Posted on December 15, 2007

Analysts stumbled over themselves to make punishing comments on AMD post their analyst meeting. 

We don’t normally take an interest in companies like AMD but you could cut through the analyst and investor frustration with a knife.  Of course management didn’t paint a very encouraging picture.  Imagine addressing the analyst community with the line "[we admit to a] lack of profits in all businesses, appallingly negative cash flow, poor distribution management and large market share declines."  Yipes!

Part of the problem is as hard as they tried management demonstrated that they have a hard time understanding the investment community.  The fact that the Chairman of the Board, Hector Ruiz, exclaimed that he doesn’t understand how the valuation of the company could be worth 40% less than it was just a short time ago.  Well Hector, when you have a pile of debt and you are losing money in all your businesses it can compress your equity valuation pretty fast!

Setting aside the angst for a moment there is probably more potential in the name for 2008 than many might think.  Historically AMD was only an also-ran to Intel which is how they are often looked at today.  However AMD has changed some things in the last 12 months that make the situation different.

For a little while they were ahead of Intel which helped shift their image a bit (and also took a chink out of the Intel brand.)  While Intel is now back in the drivers seat AMD will lose share in servers and the core PC market.   But AMD will maintain a steady if lower share nonetheless.

AMD may have overpaid for the ATI acquisition but it has given them a much better foothold and set of growth opportunities then they have ever had.  While the Intel/AMD analysts panned AMD there were a few who cover Nvidia and the graphics space who noted that due to a fresh product cycle and a number of design wins AMD/ATI is poised to gain share in the graphics space during 2008 at the expense of Nvidia.

Beyond the two core markets there are some sideshow attractions in mobile and flat-panel TV that may also help a little bit.  If they can diversify their handset business to other manufacturers it could be more than a little.

The key is still getting operations back in order and making the new plan work.  Production has to ramp, promises have to be kept and numbers have to come in at or better than guidance which is for break-even in Q2. 

AMD will be CapEx constrained in 2008 and looking to turn some portion of their $600M in excess assets into cash which should provide some additional cushion for operations.

The last thing that is a little bothersome is the absurdly aggressive long-term targets the CFO put out there.  The near-term 2008 plans are reasonable and call for excellent execution.  Then the long-term plan jumps up to 18% to 24% operating margins!  What?!  We’d say that 15% would be an admirable and almost miraculous result from here.  How can management put these numbers out in this environment? 
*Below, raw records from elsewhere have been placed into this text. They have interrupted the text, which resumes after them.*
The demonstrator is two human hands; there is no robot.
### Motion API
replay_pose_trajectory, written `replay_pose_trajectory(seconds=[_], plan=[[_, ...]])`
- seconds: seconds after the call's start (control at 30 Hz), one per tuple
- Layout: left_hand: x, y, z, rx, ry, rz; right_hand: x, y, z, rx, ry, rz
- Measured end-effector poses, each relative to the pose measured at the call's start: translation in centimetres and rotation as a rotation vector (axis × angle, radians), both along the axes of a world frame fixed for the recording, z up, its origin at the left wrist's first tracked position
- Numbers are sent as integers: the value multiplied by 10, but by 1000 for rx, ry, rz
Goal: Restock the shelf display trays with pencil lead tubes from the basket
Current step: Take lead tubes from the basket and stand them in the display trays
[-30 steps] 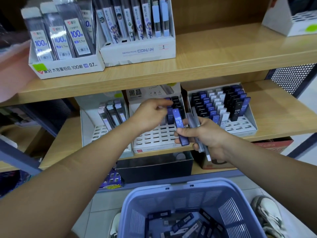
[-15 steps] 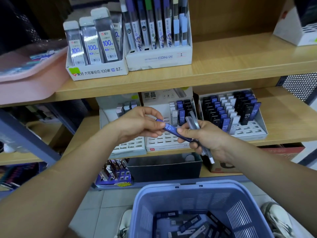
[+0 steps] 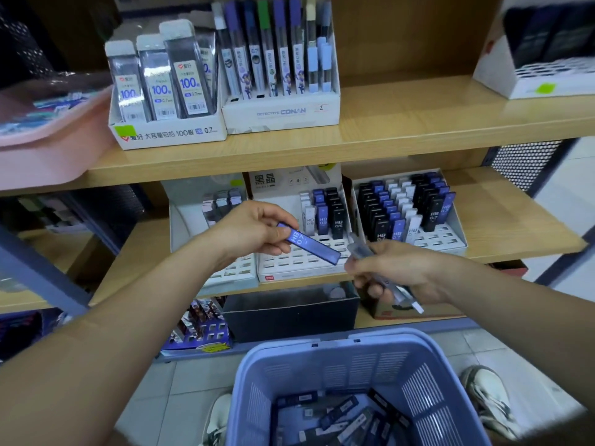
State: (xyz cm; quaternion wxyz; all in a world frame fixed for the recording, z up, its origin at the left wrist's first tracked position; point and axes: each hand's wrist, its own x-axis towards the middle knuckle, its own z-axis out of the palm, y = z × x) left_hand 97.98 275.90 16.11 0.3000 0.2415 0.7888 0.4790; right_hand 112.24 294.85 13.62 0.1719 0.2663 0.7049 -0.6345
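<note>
Gripping "HB 0.7" tube (image 3: 307, 241), clear tubes (image 3: 360, 249)

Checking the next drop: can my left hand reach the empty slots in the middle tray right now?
Probably yes. The left hand, pinching the blue tube, is in front of the empty slots of the middle tray with nothing between; the right hand, holding clear tubes, sits aside.

The bottom edge crops the basket (image 3: 354, 362); its tubes (image 3: 338, 413) are blurred, labels unreadable.

Bright, even indoor light; wide-angle bending and motion blur smear the edges, centre fairly sharp.
</note>
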Motion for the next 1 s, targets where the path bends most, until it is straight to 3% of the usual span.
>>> replay_pose_trajectory(seconds=[0.27,0.4,0.63,0.83,1.0], plan=[[20,47,5,66,45,-20,39,55,12,-309,120,-331],[37,70,7,118,45,-39,52,77,18,-279,169,-341],[64,109,0,221,3,-41,56,91,12,-175,203,-119],[72,139,-5,258,-53,-21,60,106,6,-52,182,-116],[75,171,-9,174,203,-58,73,134,1,72,97,-285]])
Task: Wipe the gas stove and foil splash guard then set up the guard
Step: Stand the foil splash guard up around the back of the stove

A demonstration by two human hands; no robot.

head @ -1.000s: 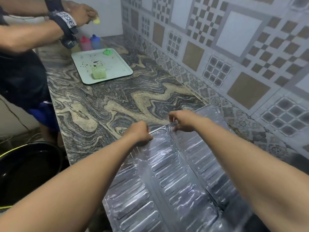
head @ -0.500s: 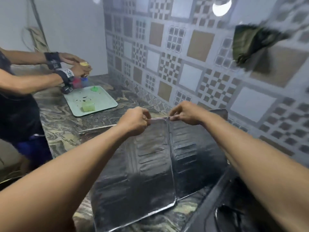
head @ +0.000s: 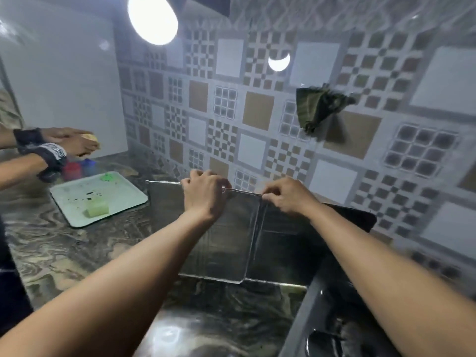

It only provides evidence that AMD management just doesn’t quite know how to talk with analysts, investors and the market.   Taking it all in suggests that there probably is more value in the business than the current valuation accounts for.  We don’t agree with the management plea that "the glass is half full" but if they can execute on the basics in the next few quarters there is more upside than if they were just the #2 CPU company in the market.

– Kris Tuttle

[Research 2.0 purchased a small position in AMD post their analyst meeting.]